Images within the entries are to be omitted; the remainder must be reproduced exactly.

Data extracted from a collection

-------

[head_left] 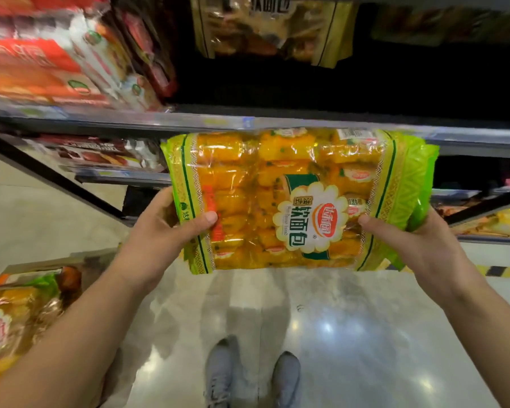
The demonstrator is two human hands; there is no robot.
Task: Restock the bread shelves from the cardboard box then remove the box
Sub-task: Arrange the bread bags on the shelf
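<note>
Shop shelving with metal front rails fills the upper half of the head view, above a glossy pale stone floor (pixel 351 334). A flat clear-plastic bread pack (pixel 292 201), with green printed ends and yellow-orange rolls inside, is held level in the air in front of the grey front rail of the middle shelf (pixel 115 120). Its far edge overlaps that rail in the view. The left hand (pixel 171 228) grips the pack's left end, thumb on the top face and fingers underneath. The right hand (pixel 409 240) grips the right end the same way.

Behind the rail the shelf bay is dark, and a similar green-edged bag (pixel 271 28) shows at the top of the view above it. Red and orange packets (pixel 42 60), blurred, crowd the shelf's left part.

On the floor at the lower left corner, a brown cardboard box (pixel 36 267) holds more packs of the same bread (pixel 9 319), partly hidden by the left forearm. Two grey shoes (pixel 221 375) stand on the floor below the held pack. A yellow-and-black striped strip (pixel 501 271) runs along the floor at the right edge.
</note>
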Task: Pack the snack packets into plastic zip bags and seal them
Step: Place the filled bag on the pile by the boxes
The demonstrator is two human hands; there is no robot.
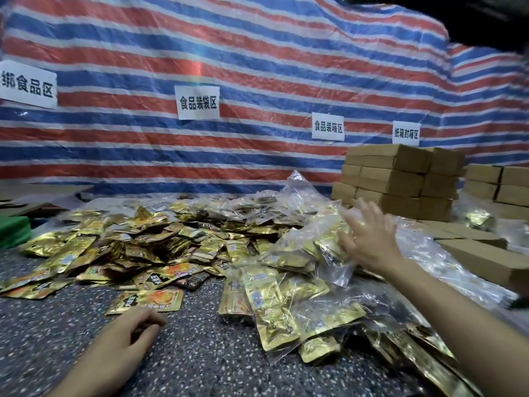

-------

* [REPLY]:
[head_left] 
The demonstrator is two human hands; there is no robot.
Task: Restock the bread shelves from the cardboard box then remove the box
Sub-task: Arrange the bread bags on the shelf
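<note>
Shop shelving with metal front rails fills the upper half of the head view, above a glossy pale stone floor (pixel 351 334). A flat clear-plastic bread pack (pixel 292 201), with green printed ends and yellow-orange rolls inside, is held level in the air in front of the grey front rail of the middle shelf (pixel 115 120). Its far edge overlaps that rail in the view. The left hand (pixel 171 228) grips the pack's left end, thumb on the top face and fingers underneath. The right hand (pixel 409 240) grips the right end the same way.

Behind the rail the shelf bay is dark, and a similar green-edged bag (pixel 271 28) shows at the top of the view above it. Red and orange packets (pixel 42 60), blurred, crowd the shelf's left part.

On the floor at the lower left corner, a brown cardboard box (pixel 36 267) holds more packs of the same bread (pixel 9 319), partly hidden by the left forearm. Two grey shoes (pixel 221 375) stand on the floor below the held pack. A yellow-and-black striped strip (pixel 501 271) runs along the floor at the right edge.
</note>
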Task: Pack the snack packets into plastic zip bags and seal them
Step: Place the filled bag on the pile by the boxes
The demonstrator is two human hands; there is no robot.

Nothing else belongs to this answer.